Slashdot Mirror


Grading Software Fooled By Nonsense Essay Generator

An anonymous reader writes "A former MIT instructor and students have come up with software that can write an entire essay in less than one second; just feed it up to three keywords.The essays, though grammatically correct and structurally sound, have no coherent meaning and have proved to be graded highly by automated essay-grading software. From The Chronicle of Higher Education article: 'Critics of automated essay scoring are a small but lively band, and Mr. Perelman is perhaps the most theatrical. He has claimed to be able to guess, from across a room, the scores awarded to SAT essays, judging solely on the basis of length. (It’s a skill he happily demonstrated to a New York Times reporter in 2005.) In presentations, he likes to show how the Gettysburg Address would have scored poorly on the SAT writing test. (That test is graded by human readers, but Mr. Perelman says the rubric is so rigid, and time so short, that they may as well be robots.).'"

33 of 187 comments (clear)

  1. most schools ignore sat essay by litehacksaur111 · · Score: 3, Insightful

    I though most schools don't even care about the essay. Also the elite schools nowadays prefer the ACT and SAT II subject tests to demonstrate real knowledge. The SAT is really a dumb test, especially with all the coaching resources available now.

    1. Re:most schools ignore sat essay by Anonymous Coward · · Score: 3, Funny

      Your post tells me that you didn't score all that well on the SAT. Bad grammar, incoherent thoughts.

    2. Re:most schools ignore sat essay by ceoyoyo · · Score: 2, Insightful

      Odd you choose math as an example, a subject where your grammar must be perfect or what you've written is nonsense.

    3. Re:most schools ignore sat essay by lgw · · Score: 2

      basic math = rote memorization

      Yup, it sure is, and sadly this is contentious. Basic numeracy is impossible without memorizing tables for addition, and multiplication. Seen a modern math textbook that shows what buttons to press on the calculator? Seen the recent "common core" controversy about quite crazy approaches to basic math that seem motivated by avoidance of memorization (it's the revenge of new math!). Sigh. But then, do they allow calculators on the SAT?

      --
      Socialism: a lie told by totalitarians and believed by fools.
    4. Re:most schools ignore sat essay by AK+Marc · · Score: 2, Insightful

      I got an 800 on my math (old SAT, back in 1990), and I still count on my fingers. They allowed calculators (only a few approved ones), and, of course, I used it. The SAT math was about speed, efficiency, and answering the right question. Most people had a problem with the latter. I don't know all of my multiplication tables, it wasn't my thing, but seeing the question and figuring the best way to word it to find the answer was my thing. Didn't miss a question.
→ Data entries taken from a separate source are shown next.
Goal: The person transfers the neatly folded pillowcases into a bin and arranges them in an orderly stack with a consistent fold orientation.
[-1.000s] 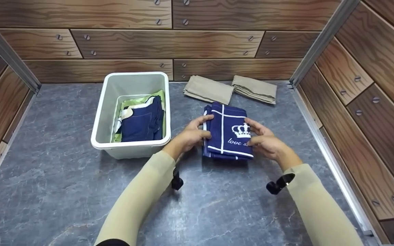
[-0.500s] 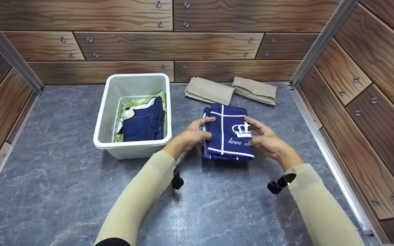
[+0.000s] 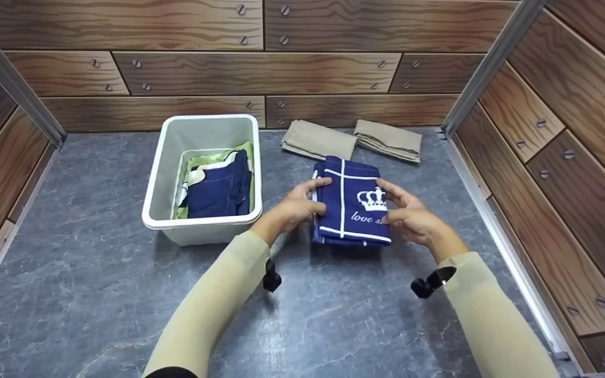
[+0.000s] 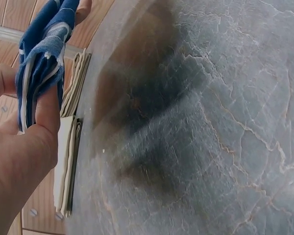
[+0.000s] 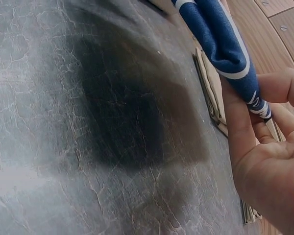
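Standing bin (image 3: 208, 235): smooth, left
Tan cloths (image 3: 319, 139): folded, behind navy cloth (image 3: 354, 189)
Left hand (image 3: 297, 208), right hand (image 3: 413, 218): fingers pinching it

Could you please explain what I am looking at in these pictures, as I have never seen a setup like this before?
There is no machine here: a person works with two bare hands. The head picture comes from a camera worn on the head, looking forward and down. The other two come from cameras worn on the wrists, each looking at its own hand's work, so the scene appears turned.

The left hand and right hand grip opposite sides of a folded navy-blue cloth with white lines and a white crown, held above the grey, marble-patterned surface.

On that surface stands a pale grey, white-rimmed bin containing navy fabric and green fabric. Beyond the held cloth lie a folded beige cloth and, to its right, another folded beige cloth.
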`<state>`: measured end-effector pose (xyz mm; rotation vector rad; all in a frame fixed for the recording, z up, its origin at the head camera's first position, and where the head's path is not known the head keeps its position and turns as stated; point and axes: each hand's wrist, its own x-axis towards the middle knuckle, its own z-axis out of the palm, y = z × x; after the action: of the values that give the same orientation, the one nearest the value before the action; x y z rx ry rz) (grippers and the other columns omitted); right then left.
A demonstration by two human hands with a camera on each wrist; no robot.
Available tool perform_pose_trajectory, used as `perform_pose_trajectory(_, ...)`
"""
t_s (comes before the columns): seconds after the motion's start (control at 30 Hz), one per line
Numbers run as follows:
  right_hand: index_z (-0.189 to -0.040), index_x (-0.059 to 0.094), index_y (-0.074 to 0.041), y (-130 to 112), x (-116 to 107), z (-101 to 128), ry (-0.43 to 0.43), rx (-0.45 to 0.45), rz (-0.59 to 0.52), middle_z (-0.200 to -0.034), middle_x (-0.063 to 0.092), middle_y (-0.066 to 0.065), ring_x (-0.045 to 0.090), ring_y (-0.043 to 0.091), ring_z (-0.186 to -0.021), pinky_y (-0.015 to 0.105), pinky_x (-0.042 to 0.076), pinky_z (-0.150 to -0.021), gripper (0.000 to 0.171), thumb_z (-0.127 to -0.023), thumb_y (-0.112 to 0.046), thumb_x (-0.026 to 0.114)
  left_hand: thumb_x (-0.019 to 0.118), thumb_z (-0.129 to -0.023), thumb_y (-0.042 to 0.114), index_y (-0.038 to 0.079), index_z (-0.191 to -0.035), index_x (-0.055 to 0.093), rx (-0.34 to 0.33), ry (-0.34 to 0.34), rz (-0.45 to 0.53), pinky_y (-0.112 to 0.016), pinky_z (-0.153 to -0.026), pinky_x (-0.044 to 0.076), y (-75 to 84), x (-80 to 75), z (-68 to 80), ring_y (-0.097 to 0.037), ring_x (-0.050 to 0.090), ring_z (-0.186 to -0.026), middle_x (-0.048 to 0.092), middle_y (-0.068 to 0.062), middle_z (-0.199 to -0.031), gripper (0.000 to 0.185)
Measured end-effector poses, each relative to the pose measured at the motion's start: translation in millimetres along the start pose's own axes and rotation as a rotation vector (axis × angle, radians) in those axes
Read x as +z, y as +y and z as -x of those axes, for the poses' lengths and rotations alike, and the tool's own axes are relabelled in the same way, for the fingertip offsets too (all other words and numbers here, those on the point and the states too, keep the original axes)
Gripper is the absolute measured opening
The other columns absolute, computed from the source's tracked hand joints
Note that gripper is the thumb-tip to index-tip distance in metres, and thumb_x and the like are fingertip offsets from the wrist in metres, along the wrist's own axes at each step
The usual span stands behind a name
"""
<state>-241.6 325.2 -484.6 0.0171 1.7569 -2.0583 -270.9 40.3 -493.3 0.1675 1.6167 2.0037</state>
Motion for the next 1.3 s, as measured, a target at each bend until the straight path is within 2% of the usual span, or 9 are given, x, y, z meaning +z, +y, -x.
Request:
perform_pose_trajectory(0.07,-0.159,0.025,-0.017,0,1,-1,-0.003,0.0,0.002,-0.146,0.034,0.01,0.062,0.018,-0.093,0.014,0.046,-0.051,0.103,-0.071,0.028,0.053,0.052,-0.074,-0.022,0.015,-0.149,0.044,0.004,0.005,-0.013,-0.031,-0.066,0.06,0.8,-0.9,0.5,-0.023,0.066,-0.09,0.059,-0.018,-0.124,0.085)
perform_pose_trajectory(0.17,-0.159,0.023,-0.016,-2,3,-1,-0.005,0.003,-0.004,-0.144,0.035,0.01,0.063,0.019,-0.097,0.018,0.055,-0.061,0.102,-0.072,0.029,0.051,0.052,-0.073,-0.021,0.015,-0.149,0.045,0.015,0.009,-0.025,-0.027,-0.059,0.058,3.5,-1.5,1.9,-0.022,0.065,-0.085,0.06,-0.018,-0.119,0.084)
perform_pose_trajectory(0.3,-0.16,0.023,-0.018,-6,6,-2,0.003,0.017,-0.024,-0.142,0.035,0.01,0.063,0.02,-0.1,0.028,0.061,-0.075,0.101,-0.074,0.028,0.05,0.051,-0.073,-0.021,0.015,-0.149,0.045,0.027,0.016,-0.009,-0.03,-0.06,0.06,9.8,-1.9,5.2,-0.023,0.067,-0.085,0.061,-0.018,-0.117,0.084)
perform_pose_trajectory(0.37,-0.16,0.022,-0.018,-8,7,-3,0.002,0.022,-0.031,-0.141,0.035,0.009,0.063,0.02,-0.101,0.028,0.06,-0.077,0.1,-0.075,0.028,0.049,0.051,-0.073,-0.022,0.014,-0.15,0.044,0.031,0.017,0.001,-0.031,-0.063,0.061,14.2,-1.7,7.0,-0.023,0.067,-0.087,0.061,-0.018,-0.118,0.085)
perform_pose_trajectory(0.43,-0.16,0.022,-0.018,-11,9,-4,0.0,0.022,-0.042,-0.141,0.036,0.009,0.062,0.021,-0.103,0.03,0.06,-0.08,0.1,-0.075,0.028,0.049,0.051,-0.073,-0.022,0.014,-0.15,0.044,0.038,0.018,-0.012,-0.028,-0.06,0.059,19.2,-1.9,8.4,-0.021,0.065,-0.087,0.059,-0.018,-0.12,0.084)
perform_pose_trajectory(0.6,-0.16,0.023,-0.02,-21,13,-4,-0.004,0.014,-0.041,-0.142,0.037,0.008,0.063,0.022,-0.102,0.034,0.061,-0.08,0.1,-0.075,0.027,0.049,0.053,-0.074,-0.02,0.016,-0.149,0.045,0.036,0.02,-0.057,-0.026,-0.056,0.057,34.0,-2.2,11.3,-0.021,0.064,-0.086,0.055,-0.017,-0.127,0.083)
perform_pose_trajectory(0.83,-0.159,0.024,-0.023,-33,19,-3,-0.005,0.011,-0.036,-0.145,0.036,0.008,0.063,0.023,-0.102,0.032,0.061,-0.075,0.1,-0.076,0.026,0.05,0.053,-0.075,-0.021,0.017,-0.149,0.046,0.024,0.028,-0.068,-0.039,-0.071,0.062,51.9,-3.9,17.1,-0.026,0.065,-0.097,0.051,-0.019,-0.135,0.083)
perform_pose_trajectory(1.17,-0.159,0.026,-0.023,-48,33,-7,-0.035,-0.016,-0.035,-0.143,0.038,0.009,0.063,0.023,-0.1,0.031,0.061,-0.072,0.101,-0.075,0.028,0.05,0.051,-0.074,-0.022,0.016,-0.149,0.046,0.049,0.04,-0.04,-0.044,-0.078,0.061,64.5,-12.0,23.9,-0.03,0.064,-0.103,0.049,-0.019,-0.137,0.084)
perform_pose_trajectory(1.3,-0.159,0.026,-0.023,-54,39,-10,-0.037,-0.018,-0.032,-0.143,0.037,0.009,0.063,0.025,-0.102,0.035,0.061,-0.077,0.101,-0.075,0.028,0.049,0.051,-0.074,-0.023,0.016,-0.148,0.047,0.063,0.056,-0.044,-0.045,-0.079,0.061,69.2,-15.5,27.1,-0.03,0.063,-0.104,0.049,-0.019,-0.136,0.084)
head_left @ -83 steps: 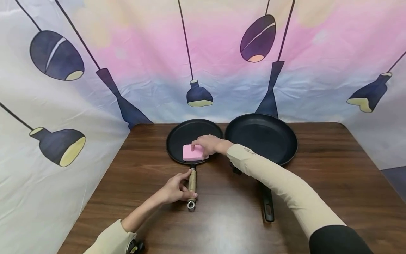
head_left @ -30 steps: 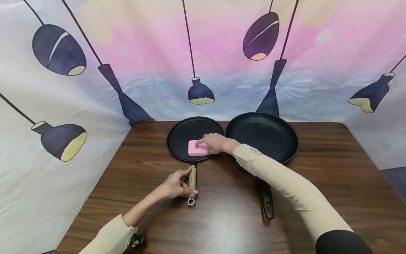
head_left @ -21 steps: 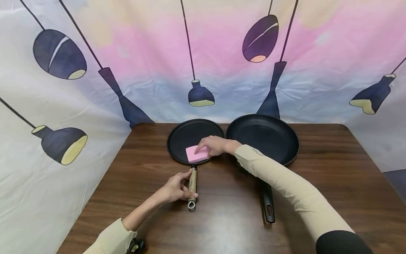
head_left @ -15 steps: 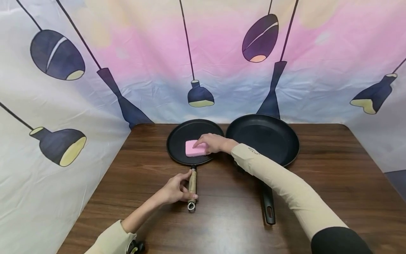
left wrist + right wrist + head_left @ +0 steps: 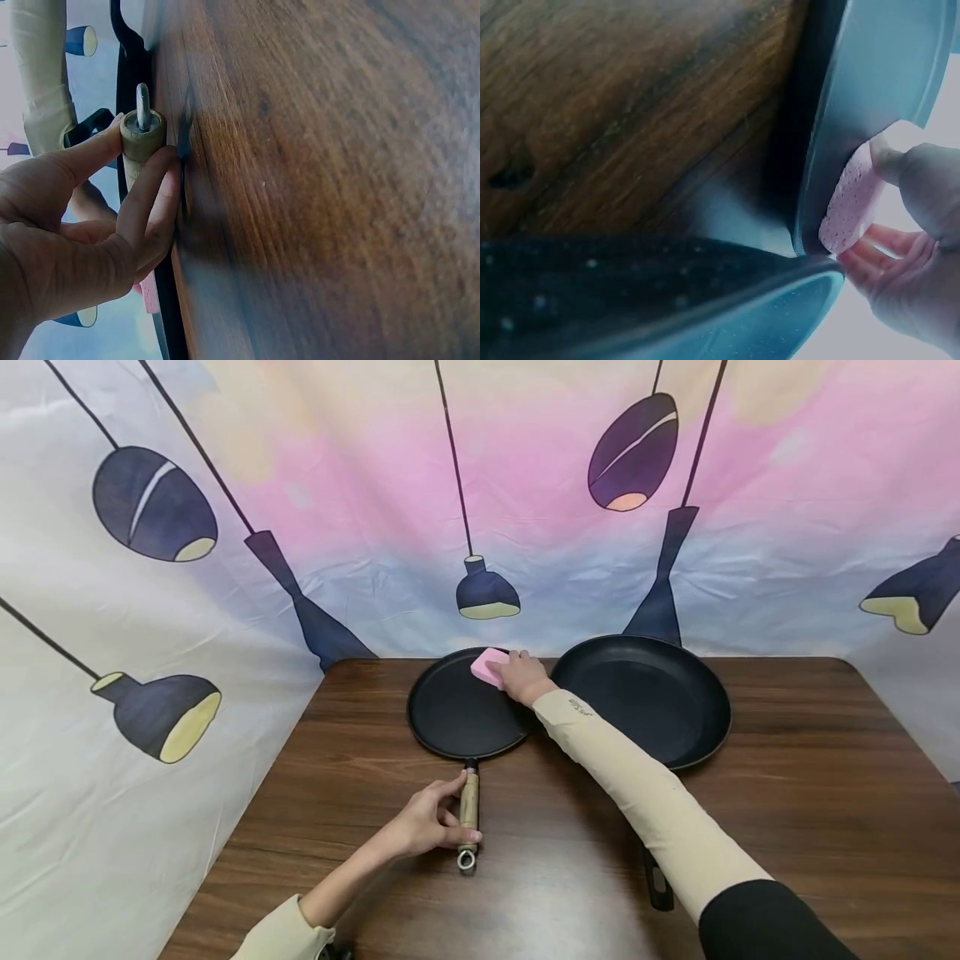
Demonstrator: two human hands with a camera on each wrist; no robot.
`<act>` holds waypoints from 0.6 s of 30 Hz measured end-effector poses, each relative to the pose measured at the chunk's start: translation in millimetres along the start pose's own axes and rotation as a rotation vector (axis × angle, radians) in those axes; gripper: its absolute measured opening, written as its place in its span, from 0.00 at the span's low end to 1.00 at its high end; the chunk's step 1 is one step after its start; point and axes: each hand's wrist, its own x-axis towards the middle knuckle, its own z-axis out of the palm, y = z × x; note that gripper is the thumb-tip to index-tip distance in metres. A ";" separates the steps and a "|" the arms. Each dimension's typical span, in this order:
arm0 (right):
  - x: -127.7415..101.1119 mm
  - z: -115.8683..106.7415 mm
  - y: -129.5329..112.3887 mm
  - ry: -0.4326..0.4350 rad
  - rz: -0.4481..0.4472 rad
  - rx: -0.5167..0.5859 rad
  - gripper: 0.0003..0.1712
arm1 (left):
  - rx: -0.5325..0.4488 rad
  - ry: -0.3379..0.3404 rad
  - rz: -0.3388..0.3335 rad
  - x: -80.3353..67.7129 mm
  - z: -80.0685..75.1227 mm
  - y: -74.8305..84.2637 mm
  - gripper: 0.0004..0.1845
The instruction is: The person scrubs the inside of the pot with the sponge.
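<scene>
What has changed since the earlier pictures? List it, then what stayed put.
The right hand has slid the pink sponge from the near part of the small pan across to its far rim, and the arm has stretched out with it. The left hand still grips the wooden handle. The small pan, the big pan and the table look unmoved.

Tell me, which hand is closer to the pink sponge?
Right. The right hand holds the pink sponge at the pan's far rim; the left hand grips the wooden handle.
</scene>
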 end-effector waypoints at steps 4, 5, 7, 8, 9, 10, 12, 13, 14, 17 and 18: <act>-6.3 -3.7 1.4 -0.040 0.024 0.016 0.30 | 0.020 -0.005 0.001 -2.0 2.0 1.3 0.51; -8.5 -5.7 2.5 -0.054 0.024 0.029 0.30 | 0.022 -0.007 0.002 -2.2 2.2 1.4 0.51; -14.2 -11.1 4.2 -0.096 0.028 0.065 0.32 | 0.018 -0.009 0.005 -2.0 2.3 1.4 0.51; -17.7 -13.7 5.1 -0.110 0.023 0.074 0.32 | 0.014 -0.009 0.007 -1.7 2.3 1.4 0.51; -20.7 -15.9 6.3 -0.121 0.014 0.082 0.33 | 0.014 -0.007 0.008 -1.3 2.1 1.4 0.51; -23.6 -17.7 7.0 -0.134 0.004 0.085 0.34 | 0.014 -0.004 0.009 -0.8 1.9 1.5 0.51; -30.9 -20.5 8.0 -0.150 -0.034 0.066 0.35 | 0.012 0.000 0.007 0.2 1.5 1.6 0.51; -34.4 -21.0 8.1 -0.156 -0.054 0.059 0.35 | 0.014 0.001 0.005 0.7 1.4 1.5 0.51; -38.6 -21.8 7.7 -0.160 -0.074 0.055 0.36 | 0.015 0.003 0.001 1.2 1.2 1.3 0.51; -48.3 -19.0 5.6 -0.149 -0.143 0.046 0.35 | 0.022 0.006 0.000 2.3 1.1 0.2 0.51; -51.3 -17.7 4.0 -0.143 -0.163 0.051 0.35 | 0.023 0.007 -0.001 2.6 1.1 -0.2 0.51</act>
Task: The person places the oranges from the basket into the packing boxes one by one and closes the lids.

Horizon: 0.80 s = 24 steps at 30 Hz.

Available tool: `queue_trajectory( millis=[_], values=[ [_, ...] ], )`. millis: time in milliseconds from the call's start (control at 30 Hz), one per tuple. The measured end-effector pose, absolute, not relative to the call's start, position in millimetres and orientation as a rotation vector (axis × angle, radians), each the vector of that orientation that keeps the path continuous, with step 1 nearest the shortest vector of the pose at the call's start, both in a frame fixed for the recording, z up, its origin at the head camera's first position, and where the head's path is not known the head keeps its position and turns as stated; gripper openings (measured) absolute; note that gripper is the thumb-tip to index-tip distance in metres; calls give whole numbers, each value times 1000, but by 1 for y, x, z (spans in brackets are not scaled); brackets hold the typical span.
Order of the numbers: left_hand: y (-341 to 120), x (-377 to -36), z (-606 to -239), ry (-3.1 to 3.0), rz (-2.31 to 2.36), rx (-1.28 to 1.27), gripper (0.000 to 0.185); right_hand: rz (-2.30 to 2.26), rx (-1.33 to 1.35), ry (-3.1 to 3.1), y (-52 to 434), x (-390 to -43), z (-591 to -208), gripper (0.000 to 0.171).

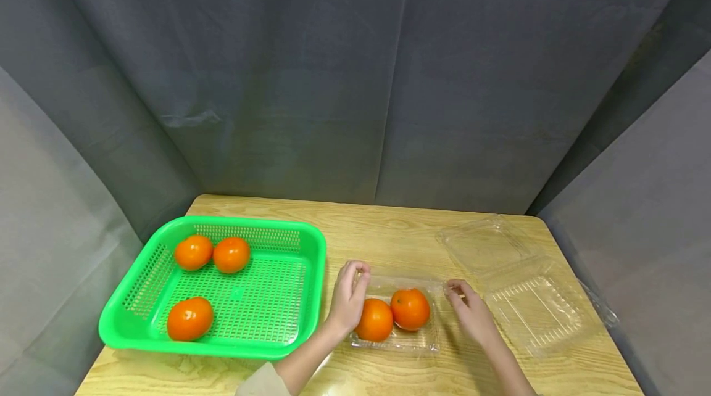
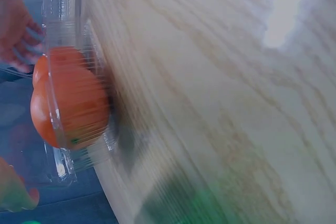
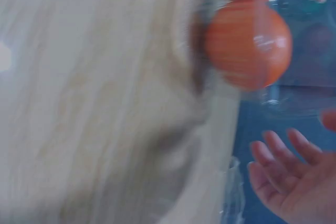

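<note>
Head view, looking down at a wooden table (image 1: 366, 235). The filled clamshell (image 1: 416, 342), a clear plastic box holding two oranges (image 1: 410, 309), sits between a person's hands. The left hand (image 1: 347, 302) is at its far left corner, fingers bent; whether they pinch the plastic, I cannot tell. The right hand (image 1: 469, 313) is beside its far right corner. The step seems to concern the lid: working both corners evenly should keep the thin plastic from twisting, with the rim kept off the fruit. Left of the filled clamshell is a green basket (image 1: 318, 260) with three more oranges (image 1: 190, 319). Right of it, past the right hand, a second clamshell (image 1: 539, 306) lies spread out without fruit; further right, more clear plastic (image 1: 602, 305) overhangs the table's side edge. The most room is behind the filled clamshell, where wood runs to the far edge; the gaps at its sides are narrower.

Left wrist view: the filled clamshell's ridged wall covers part of its oranges. A faint clear panel above it is probably the raised lid. The left hand shows only partly.

Right wrist view, blurred: the right hand is released, fingers loosely spread, apart from the filled clamshell.
</note>
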<state>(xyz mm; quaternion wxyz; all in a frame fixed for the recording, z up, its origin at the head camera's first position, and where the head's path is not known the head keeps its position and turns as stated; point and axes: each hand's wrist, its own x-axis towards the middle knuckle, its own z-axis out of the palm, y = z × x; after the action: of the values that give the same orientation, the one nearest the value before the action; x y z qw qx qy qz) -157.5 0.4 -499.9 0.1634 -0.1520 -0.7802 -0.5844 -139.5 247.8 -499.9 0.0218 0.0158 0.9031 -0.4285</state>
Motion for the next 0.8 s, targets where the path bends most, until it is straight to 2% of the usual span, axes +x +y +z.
queue_trajectory(
  millis=[133,367,800],
  values=[
    [0,-153,-499,-2199,-1663,-450,12,-1589,-7,2757,246,-136,-485,43],
    [0,-150,-510,-2173,-1608,-492,12,-1666,-93,2640,233,-119,-475,49],
    [-7,-133,-525,-2262,-1534,-549,20,-1665,-134,2726,220,-96,-503,49]
  ],
)
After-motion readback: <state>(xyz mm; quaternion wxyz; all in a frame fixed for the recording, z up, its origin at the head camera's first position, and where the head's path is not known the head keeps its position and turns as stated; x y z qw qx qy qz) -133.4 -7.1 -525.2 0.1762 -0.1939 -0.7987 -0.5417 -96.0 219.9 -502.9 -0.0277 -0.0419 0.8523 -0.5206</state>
    5. Re:most schools ignore sat essay by ultranova · · Score: 2

      Basic numeracy is impossible without memorizing tables for addition, and multiplication.

      This is, of course, rubbish. Memorising results for common operations saves time when performing them, that's all.

      Seen the recent "common core" controversy about quite crazy approaches to basic math that seem motivated by avoidance of memorization (it's the revenge of new math!).

      In Real Life, if you need numerical answers often, you use a calculator. It's faster and less error-prone. And if you don't need numerical answers often, you won't remember the relevant tables, since you aren't actually using them.

      The sad fact is that most of the time memorization is a complete waste of time. Either you use some data, in which case you'll learn it as a natural side effect, or you don't, in which case it won't stick, no matter what you do. This is especially true if your reason to try to memorize is that you're being forced to, as is the case with math tables.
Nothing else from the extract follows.